(Task directions) Your task is to repeat the data exactly, every line of it.

════

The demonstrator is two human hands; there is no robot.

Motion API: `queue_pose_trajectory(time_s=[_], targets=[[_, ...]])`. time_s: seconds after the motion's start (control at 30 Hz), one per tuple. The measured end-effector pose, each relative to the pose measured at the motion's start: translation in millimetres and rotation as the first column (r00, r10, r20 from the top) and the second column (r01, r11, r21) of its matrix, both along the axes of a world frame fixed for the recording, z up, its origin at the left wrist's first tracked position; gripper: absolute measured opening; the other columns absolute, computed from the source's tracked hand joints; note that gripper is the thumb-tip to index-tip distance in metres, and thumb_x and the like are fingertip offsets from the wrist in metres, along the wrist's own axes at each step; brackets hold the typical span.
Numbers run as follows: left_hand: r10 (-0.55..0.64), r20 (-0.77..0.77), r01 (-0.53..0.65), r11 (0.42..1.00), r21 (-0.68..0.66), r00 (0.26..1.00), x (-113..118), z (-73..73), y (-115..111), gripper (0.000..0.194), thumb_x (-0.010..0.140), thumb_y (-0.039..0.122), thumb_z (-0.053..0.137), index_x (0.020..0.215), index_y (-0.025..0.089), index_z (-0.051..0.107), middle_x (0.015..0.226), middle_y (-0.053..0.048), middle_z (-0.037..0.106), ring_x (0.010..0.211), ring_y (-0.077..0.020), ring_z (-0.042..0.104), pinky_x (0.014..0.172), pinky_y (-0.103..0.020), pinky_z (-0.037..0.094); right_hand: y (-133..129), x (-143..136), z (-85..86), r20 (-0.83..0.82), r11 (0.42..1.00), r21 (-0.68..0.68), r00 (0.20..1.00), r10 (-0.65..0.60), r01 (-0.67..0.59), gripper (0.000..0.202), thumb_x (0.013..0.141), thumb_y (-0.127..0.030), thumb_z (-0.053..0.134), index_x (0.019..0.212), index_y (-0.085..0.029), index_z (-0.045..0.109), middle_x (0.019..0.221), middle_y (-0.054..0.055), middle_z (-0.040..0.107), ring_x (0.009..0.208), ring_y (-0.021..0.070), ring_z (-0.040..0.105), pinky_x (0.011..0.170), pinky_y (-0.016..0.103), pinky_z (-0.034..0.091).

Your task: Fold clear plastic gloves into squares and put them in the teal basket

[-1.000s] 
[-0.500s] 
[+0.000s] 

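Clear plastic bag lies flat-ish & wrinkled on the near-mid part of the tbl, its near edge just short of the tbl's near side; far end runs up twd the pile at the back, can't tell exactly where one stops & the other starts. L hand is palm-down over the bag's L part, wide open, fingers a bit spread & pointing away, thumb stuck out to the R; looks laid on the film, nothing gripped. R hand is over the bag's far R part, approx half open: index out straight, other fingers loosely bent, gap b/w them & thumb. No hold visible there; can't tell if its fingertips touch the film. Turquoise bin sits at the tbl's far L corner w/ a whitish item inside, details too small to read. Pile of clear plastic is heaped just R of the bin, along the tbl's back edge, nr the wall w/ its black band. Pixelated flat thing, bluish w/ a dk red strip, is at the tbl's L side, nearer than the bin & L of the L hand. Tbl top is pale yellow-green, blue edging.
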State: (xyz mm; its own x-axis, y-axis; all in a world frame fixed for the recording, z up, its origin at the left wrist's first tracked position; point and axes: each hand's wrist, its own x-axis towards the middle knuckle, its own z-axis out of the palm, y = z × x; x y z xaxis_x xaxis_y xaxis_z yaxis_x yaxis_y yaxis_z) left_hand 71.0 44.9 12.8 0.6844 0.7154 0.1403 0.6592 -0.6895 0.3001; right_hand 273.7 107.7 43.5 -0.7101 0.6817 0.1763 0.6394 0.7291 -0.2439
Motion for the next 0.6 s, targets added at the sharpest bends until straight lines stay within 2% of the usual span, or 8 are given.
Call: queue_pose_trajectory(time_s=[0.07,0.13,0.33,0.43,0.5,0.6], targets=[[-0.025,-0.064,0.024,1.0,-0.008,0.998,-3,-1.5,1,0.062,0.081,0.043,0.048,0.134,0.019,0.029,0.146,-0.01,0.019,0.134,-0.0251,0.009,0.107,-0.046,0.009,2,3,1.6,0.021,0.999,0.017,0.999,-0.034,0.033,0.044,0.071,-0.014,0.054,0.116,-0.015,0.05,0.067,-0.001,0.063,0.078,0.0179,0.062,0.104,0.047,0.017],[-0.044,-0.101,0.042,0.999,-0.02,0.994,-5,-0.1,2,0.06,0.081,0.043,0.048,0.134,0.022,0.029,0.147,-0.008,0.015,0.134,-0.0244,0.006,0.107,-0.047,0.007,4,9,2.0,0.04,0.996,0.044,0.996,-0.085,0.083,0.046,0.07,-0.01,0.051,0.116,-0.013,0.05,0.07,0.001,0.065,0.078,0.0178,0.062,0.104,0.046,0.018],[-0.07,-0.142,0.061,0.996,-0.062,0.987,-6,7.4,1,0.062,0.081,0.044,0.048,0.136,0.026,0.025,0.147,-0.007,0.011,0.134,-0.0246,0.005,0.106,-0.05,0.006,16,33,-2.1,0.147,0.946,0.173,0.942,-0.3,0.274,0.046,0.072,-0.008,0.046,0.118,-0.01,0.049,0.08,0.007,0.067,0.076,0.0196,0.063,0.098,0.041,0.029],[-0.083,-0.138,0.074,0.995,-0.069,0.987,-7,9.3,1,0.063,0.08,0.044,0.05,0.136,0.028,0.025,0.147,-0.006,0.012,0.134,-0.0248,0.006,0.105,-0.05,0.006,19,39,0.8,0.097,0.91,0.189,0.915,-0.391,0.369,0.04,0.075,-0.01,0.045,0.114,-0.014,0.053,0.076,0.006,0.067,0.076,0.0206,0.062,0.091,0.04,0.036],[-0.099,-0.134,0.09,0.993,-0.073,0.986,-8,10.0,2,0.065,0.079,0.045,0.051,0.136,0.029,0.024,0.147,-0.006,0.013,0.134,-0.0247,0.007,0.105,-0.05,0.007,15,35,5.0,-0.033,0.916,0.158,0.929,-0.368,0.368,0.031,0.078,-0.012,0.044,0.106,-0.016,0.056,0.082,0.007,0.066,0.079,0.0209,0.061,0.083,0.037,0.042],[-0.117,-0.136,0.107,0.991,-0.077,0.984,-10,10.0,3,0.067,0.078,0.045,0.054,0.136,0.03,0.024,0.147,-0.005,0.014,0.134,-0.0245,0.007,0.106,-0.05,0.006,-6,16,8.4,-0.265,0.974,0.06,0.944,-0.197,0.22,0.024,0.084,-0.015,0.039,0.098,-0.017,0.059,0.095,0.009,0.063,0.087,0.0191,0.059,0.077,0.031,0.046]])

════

(Problem solution)
The demonstrator is two human hands; there is no robot.

Motion API: `queue_pose_trajectory(time_s=[_], targets=[[_, ...]])`. time_s: seconds after the motion's start (control at 30 Hz), one per tuple. The measured end-effector pose, each relative to the pose measured at the motion's start: translation in millimetres and rotation as the first column (r00, r10, r20 from the top) and the second column (r01, r11, r21) of its matrix, both along the axes of a world frame fixed for the recording, z up, its origin at the left wrist's first tracked position; gripper: absolute measured opening; the other columns absolute, computed from the source's tracked hand joints; note that gripper is the thumb-tip to index-tip distance in metres, and thumb_x and the like are fingertip offsets from the wrist in metres, along the wrist's own axes at each step; brackets hold the typical span.
Numbers run as follows: left_hand: r10 (-0.55..0.64), r20 (-0.77..0.77), r01 (-0.53..0.65), r11 (0.42..1.00), r21 (-0.68..0.66), r00 (0.26..1.00), x (-113..118), z (-73..73), y (-115..111), gripper (0.000..0.194), thumb_x (-0.010..0.140), thumb_y (-0.039..0.122), thumb_z (-0.053..0.137), index_x (0.020..0.215), index_y (-0.025..0.089), index_z (-0.051..0.107), middle_x (0.015..0.226), middle_y (-0.053..0.048), middle_z (-0.037..0.106), ring_x (0.010..0.211), ring_y (-0.077..0.020), ring_z (-0.042..0.104), pinky_x (0.014..0.172), pinky_y (-0.103..0.020), pinky_z (-0.037..0.094); right_hand: y (-133..129), x (-143..136), z (-85..86), r20 (-0.83..0.82), r11 (0.42..1.00), r21 (-0.68..0.68), r00 (0.20..1.00), r10 (-0.65..0.60), r01 (-0.67..0.59), gripper (0.000..0.202), thumb_x (0.013..0.141), thumb_y (-0.127..0.030), thumb_z (-0.053..0.134), index_x (0.019..0.212), index_y (-0.085..0.029), index_z (-0.045..0.109), middle_x (0.019..0.221), middle_y (-0.054..0.055), middle_z (-0.040..0.107), ring_x (0.009..0.208), ring_y (-0.021..0.070), ring_z (-0.040..0.105), pinky_x (0.011..0.170), pinky_y (-0.016..0.103), pinky_z (-0.034..0.091).

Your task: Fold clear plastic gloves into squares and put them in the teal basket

[-1.000s] 
[-0.500s] 
[+0.000s] 

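Clear plastic bag lies flat-ish & wrinkled on the near-mid part of the tbl, its near edge just short of the tbl's near side; far end runs up twd the pile at the back, can't tell exactly where one stops & the other starts. L hand is palm-down over the bag's L part, wide open, fingers a bit spread & pointing away, thumb stuck out to the R; looks laid on the film, nothing gripped. R hand is over the bag's far R part, approx half open: index out straight, other fingers loosely bent, gap b/w them & thumb. No hold visible there; can't tell if its fingertips touch the film. Turquoise bin sits at the tbl's far L corner w/ a whitish item inside, details too small to read. Pile of clear plastic is heaped just R of the bin, along the tbl's back edge, nr the wall w/ its black band. Pixelated flat thing, bluish w/ a dk red strip, is at the tbl's L side, nearer than the bin & L of the L hand. Tbl top is pale yellow-green, blue edging.
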State: (xyz mm; its own x-axis, y-axis; all in a world frame fixed for the recording, z up, its origin at the left wrist's first tracked position; point and axes: each hand's wrist, its own x-axis towards the middle knuckle, its own z-axis out of the palm, y = z × x; x y z xaxis_x xaxis_y xaxis_z yaxis_x yaxis_y yaxis_z) left_hand 71.0 44.9 12.8 0.6844 0.7154 0.1403 0.6592 -0.6895 0.3001; right_hand 273.7 107.7 43.5 -0.7101 0.6817 0.1763 0.6394 0.7291 -0.2439
Motion for the next 0.6 s, targets added at the sharpest bends until straight lines stay within 2% of the usual span, or 8 are given.
Call: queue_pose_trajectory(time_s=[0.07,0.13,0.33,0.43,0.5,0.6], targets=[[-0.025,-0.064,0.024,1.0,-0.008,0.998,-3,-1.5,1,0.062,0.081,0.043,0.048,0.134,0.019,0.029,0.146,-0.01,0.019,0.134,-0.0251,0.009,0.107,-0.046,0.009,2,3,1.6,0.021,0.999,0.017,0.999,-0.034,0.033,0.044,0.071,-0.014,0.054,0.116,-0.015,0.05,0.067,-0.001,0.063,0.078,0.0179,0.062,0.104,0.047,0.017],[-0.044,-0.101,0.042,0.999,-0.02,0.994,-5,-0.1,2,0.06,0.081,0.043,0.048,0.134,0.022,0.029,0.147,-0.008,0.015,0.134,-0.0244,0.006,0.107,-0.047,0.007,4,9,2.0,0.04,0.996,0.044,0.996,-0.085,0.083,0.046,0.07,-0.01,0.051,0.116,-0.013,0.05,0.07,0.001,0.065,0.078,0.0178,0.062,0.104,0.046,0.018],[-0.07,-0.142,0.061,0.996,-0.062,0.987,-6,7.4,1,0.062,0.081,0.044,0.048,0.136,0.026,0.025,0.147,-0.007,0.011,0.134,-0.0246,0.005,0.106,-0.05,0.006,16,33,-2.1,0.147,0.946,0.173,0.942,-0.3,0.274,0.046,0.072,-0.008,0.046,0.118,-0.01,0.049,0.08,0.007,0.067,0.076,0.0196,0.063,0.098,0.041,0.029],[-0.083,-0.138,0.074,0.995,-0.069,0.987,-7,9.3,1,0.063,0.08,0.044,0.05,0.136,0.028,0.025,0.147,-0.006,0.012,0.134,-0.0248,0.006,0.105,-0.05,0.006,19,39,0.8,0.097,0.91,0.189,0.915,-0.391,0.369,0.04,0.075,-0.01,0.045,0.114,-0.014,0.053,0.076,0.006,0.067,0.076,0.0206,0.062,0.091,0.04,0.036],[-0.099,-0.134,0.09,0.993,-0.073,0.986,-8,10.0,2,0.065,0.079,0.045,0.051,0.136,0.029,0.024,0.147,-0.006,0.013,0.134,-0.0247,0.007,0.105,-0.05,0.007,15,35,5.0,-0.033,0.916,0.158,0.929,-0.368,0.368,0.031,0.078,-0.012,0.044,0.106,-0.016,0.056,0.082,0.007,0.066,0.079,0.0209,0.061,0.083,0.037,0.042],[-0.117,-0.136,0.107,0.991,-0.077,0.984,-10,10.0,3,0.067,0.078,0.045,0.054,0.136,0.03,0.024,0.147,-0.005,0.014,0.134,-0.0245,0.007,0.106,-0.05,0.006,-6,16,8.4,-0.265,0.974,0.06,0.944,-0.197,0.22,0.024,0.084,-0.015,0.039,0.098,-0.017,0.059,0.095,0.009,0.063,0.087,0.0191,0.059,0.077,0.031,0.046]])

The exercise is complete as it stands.